A single number is required: the count of lines in the records below that contain the word "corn".

(Items from a dataset)
---------------

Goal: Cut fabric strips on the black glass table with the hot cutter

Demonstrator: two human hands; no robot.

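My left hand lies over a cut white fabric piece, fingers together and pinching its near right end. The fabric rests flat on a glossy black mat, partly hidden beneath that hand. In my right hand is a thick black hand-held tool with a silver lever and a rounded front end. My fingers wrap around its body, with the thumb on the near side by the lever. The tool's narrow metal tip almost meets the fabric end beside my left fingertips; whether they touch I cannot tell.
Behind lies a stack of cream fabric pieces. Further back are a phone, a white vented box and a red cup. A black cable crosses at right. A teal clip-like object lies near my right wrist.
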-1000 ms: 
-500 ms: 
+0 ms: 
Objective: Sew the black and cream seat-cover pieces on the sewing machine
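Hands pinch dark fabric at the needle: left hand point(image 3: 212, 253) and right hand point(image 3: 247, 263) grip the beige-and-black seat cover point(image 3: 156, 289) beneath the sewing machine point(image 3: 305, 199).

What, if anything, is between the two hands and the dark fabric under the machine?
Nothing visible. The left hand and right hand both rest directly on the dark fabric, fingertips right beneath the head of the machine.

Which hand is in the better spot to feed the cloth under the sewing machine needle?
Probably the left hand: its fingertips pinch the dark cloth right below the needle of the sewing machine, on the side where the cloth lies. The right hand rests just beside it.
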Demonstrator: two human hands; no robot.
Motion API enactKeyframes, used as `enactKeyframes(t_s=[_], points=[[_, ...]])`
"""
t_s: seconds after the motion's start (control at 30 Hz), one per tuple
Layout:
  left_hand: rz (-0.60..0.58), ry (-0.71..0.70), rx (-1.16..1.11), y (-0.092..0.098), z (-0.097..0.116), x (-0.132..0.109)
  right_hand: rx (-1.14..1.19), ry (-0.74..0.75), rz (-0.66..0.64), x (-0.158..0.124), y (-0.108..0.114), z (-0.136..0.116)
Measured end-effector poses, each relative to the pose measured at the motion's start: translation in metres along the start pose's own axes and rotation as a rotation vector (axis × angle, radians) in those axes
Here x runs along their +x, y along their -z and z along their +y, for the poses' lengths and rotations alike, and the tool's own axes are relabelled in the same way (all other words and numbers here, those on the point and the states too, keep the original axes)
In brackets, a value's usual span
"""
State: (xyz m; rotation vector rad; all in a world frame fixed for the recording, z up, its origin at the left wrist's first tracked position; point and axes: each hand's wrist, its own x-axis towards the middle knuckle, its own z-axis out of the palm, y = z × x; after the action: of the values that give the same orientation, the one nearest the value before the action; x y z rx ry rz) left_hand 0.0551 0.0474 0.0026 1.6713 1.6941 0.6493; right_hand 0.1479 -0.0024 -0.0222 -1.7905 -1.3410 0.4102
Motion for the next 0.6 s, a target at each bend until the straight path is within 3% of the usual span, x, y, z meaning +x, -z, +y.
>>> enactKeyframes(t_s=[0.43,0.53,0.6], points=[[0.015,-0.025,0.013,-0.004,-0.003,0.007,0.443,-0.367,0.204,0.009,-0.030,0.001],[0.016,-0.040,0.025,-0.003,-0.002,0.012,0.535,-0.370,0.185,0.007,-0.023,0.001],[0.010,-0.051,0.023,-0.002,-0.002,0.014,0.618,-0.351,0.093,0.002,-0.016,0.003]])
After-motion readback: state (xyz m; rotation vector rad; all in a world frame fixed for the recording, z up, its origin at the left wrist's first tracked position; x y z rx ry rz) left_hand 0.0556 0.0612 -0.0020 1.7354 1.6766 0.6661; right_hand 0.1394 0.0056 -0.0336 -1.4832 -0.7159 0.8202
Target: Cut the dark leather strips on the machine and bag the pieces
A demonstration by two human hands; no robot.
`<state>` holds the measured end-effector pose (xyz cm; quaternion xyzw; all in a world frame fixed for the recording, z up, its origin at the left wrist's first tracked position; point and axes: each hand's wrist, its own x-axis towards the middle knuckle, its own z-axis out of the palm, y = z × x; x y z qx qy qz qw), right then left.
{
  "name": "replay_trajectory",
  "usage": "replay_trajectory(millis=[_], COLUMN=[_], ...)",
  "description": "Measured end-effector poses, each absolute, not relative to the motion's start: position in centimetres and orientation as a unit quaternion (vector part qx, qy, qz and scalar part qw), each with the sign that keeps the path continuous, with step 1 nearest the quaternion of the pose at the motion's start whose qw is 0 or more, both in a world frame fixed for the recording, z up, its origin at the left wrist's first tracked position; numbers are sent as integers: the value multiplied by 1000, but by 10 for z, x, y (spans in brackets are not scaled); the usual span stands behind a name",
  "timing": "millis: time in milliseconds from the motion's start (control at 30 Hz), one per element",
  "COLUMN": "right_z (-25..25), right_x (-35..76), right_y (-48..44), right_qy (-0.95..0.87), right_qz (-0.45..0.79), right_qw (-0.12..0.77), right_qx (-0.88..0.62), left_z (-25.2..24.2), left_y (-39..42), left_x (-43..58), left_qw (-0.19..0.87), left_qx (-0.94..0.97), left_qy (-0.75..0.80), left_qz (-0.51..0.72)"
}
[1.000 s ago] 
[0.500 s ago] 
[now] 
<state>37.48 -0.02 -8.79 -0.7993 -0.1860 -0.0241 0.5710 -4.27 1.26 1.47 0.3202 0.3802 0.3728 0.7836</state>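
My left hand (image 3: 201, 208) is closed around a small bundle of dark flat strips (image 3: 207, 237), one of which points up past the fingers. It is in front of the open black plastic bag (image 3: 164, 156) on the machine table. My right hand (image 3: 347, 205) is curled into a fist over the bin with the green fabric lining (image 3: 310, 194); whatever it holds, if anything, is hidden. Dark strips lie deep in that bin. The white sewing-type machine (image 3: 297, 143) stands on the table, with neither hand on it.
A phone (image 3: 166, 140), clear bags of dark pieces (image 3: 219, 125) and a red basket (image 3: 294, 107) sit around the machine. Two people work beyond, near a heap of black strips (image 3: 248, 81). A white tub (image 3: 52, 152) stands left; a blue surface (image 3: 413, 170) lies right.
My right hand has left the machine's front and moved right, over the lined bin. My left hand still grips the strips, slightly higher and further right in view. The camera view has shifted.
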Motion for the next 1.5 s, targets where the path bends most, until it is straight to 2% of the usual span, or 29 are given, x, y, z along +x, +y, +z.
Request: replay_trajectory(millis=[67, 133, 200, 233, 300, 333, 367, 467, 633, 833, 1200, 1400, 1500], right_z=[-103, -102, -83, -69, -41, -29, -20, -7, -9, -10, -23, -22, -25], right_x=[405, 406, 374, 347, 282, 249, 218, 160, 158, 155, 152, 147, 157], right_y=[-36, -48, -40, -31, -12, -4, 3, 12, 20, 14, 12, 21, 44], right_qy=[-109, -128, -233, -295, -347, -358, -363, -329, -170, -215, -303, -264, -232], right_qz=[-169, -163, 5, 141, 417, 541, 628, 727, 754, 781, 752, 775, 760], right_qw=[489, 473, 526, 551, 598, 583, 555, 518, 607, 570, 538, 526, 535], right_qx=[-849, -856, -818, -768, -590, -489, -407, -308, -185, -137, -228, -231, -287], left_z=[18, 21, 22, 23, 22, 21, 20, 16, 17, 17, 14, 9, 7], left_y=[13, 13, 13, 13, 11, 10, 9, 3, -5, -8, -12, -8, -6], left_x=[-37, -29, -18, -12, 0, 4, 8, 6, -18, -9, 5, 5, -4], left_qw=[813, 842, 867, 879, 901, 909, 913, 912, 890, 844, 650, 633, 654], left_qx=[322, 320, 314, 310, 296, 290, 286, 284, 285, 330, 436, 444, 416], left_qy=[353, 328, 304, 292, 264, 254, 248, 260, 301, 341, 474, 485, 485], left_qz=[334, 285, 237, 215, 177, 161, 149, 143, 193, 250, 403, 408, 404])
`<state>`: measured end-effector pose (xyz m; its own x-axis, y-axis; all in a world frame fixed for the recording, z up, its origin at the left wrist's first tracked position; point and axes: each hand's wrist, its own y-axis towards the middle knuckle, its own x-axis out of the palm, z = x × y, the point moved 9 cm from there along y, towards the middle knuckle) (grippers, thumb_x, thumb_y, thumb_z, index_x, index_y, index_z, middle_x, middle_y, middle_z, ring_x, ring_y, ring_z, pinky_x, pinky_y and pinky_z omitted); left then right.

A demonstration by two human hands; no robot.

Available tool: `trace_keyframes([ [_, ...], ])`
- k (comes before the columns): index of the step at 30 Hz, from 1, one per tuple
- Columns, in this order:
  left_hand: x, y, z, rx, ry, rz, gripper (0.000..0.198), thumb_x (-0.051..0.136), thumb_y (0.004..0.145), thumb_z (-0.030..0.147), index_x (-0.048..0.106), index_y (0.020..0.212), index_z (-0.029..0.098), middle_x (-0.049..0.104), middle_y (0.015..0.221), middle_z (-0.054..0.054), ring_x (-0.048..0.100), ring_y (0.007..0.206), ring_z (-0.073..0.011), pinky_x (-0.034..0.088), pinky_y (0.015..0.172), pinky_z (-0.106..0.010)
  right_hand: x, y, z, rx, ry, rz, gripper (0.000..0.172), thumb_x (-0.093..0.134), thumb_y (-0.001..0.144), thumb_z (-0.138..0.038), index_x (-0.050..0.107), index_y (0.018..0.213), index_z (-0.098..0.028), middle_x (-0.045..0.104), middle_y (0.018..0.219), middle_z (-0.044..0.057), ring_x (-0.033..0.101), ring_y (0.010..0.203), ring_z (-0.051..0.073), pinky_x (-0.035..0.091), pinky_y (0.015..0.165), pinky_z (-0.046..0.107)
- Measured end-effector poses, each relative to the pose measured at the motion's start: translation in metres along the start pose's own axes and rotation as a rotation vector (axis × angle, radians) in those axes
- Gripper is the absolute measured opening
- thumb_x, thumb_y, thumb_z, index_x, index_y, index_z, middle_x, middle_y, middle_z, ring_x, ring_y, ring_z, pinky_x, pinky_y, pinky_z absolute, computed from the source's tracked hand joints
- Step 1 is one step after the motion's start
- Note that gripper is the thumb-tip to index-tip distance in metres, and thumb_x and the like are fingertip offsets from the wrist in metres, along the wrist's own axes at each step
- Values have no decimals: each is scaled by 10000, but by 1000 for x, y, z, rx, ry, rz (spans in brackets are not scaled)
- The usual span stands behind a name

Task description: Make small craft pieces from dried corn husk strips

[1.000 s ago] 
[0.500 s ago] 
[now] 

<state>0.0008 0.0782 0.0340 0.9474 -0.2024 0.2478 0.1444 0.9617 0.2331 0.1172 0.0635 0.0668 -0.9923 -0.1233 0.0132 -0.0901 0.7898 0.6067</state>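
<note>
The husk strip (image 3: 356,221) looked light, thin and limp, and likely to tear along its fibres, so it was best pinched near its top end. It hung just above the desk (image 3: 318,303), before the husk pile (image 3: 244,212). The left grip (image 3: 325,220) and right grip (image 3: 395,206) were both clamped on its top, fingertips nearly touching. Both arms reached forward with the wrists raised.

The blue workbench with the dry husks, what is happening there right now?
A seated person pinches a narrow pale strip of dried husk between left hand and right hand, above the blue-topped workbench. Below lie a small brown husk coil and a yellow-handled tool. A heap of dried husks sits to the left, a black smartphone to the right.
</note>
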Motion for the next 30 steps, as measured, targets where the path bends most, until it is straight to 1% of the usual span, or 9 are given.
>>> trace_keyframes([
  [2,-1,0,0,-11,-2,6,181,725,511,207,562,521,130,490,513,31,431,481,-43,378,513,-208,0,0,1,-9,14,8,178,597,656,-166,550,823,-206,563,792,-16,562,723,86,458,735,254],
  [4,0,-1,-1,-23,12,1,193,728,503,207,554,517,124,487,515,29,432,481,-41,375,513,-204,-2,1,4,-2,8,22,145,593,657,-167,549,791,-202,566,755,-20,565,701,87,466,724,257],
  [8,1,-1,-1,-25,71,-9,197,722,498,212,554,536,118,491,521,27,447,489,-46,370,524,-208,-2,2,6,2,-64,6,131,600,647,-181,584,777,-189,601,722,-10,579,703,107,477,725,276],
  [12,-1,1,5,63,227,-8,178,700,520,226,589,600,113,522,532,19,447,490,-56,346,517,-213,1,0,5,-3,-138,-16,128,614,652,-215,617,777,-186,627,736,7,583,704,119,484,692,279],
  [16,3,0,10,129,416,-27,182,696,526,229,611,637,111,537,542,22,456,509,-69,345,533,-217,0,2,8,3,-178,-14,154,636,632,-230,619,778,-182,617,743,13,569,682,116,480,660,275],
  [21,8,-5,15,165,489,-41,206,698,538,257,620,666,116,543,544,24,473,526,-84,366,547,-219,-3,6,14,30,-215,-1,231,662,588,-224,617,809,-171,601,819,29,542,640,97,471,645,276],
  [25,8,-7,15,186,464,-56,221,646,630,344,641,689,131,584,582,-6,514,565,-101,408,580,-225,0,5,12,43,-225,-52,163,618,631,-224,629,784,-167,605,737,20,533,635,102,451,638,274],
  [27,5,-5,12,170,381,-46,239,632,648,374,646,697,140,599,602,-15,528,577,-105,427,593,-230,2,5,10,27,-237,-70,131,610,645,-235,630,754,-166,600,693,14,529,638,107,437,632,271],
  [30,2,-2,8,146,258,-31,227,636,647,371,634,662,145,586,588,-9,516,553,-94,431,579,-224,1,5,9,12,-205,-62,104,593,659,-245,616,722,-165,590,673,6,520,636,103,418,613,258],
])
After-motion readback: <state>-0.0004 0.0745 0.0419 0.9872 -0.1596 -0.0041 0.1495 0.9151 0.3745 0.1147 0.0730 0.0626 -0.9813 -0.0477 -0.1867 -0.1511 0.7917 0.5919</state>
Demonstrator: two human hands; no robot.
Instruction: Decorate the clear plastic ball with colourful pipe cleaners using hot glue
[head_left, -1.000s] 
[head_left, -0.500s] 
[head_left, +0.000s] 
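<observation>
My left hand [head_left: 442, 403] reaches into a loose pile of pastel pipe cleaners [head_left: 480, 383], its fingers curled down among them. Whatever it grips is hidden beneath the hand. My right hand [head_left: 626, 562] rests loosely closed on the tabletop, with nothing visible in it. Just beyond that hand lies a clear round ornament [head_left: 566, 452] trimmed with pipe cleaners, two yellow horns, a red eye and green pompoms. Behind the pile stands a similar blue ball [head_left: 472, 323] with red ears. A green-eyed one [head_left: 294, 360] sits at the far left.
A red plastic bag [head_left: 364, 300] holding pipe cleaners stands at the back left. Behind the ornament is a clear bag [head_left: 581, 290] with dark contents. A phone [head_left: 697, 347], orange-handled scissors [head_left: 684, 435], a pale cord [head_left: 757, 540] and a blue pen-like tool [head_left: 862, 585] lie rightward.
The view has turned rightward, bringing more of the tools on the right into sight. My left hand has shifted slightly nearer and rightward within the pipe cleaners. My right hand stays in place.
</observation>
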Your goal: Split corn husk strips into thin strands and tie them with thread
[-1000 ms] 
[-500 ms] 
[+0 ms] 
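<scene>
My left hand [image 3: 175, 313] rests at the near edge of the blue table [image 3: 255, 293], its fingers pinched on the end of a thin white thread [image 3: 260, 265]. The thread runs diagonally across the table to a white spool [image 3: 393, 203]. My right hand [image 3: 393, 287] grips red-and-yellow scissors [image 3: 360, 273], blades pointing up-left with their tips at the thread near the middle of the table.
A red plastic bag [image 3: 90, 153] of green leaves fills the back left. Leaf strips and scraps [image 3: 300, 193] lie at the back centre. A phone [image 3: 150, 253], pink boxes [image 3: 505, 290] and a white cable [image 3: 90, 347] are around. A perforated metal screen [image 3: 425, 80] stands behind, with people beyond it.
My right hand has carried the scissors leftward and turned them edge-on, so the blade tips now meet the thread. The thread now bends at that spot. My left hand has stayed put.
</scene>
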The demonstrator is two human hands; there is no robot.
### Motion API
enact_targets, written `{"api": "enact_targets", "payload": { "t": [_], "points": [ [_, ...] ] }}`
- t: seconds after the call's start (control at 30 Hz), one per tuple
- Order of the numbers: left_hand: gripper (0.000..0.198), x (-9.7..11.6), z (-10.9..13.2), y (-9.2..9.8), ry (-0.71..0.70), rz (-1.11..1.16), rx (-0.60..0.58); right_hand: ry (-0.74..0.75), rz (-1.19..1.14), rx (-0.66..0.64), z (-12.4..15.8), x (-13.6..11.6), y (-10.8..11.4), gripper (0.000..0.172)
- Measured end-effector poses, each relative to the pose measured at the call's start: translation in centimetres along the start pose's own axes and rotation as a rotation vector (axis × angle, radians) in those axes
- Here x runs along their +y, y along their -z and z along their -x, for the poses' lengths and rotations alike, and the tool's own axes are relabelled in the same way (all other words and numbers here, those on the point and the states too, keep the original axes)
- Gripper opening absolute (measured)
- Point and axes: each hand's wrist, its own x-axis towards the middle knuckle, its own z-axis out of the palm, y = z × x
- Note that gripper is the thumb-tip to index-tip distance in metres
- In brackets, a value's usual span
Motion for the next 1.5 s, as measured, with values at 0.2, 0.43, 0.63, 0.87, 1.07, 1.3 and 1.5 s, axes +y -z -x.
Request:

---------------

| RESULT |
2